Monday, October 8, 2012

That's called Satisfied


Yesterday I was snuggled up in bed getting ready to read my daily devotions.  I use a bible study app on my phone, I'm trying to read the entire bible in a year so I read a bit everyday and I chose to read it in chronological order so it's kind of interesting to see where I am in the bible that day.  But on this particular day I'm sad to say I was not curious at all, I wasn't really thinking about it I was kind of just going through the motions because I hadn't gone to church *again* and was feeling a bit guilty.  Now I've had plenty of excuses for not going to church for the last few weeks but when it comes down to it I always feel guilty *and I'm not one of those people that think you have to go to church to be a christian you can worship perfectly well in your own home* but Jesus died on the cross for me...would it really kill me to take a few hours out of the day once a week?  No.  No it would not.  So out of guilt I was pulling out my bible in our little home while my husband and dad were working on water pipes under the house, mom was cleaning, normal stuff ya know?  Well as is usually the case when you least expect it God points you in the direction you need to be.  Sometimes it is just so interesting to me the blatant messages you can receive from Christ in totally average ways at an unlikely time.  I wasn't going through a big trial, nothing was really wrong just average everyday stuff, I wasn't searching for answers, nothing I was just trying to ease my own guilt...I was going to fulfill in my mind this little requirement and then go on about my day and forget all about it.  Wrong.  My devotions that morning instructed me to read the book of Haggai *another thing I like about this daily devotions app is all the other parts of the bible I'm reading for the first time*.  I've never even looked at Haggai before, so much of this small book stuck out to me.

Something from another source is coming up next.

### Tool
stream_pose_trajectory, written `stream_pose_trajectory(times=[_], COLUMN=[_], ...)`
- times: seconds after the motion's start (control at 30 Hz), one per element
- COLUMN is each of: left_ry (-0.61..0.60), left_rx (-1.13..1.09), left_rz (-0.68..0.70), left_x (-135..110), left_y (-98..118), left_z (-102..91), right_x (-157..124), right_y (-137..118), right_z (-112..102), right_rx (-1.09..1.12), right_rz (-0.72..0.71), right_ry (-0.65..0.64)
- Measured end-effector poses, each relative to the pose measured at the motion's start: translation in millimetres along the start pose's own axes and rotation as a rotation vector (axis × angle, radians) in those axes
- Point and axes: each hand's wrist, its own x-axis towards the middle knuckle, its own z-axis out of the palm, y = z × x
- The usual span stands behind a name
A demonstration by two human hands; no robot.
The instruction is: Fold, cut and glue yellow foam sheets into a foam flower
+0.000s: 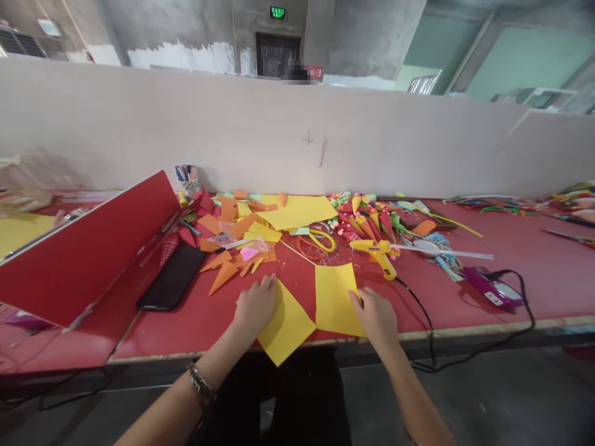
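Observation:
Two pieces of yellow paper lie at the front of the red table, their near corners almost meeting. My left hand is closed over the far-left edge of the tilted left sheet of yellow paper, whose lowest corner juts past the table edge. On the right, my right hand pinches the right edge of the other yellow sheet, thumb towards the paper. Beyond that sheet a yellow glue gun rests on its side with a clear glue stick in its back. Yellow-handled scissors lie behind the papers.
A black phone and an upright red board stand to my left. Orange paper scraps and small paper cones crowd the back. A purple power strip sits right, its black cable hanging over the table edge. A pen cup stands behind.

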Motion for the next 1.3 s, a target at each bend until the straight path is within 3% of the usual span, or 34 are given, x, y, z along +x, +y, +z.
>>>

"Is it a time for yourselves to be living in your paneled houses, while this house remains a ruin?"

"Give careful thought to your ways.  You have planted much, but have harvested little.  you eat but never have enough.  You drink, but never have your fill.  You put on clothes, but are not warm.  You earn wages, only to put them in a purse with holes in it."

"Give careful thought to your ways.  Go up into the mountains and bring down timber and build the house, so that I may take pleasure in it and be honored.  you expect much, but see, it turned out to be little.  What you brought home, I blew away.  Why?  Because of my house, which remains a ruin, while each of you is busy with his own house.  Therefore, because of you the heavens have withheld their dew and the earth it's crops."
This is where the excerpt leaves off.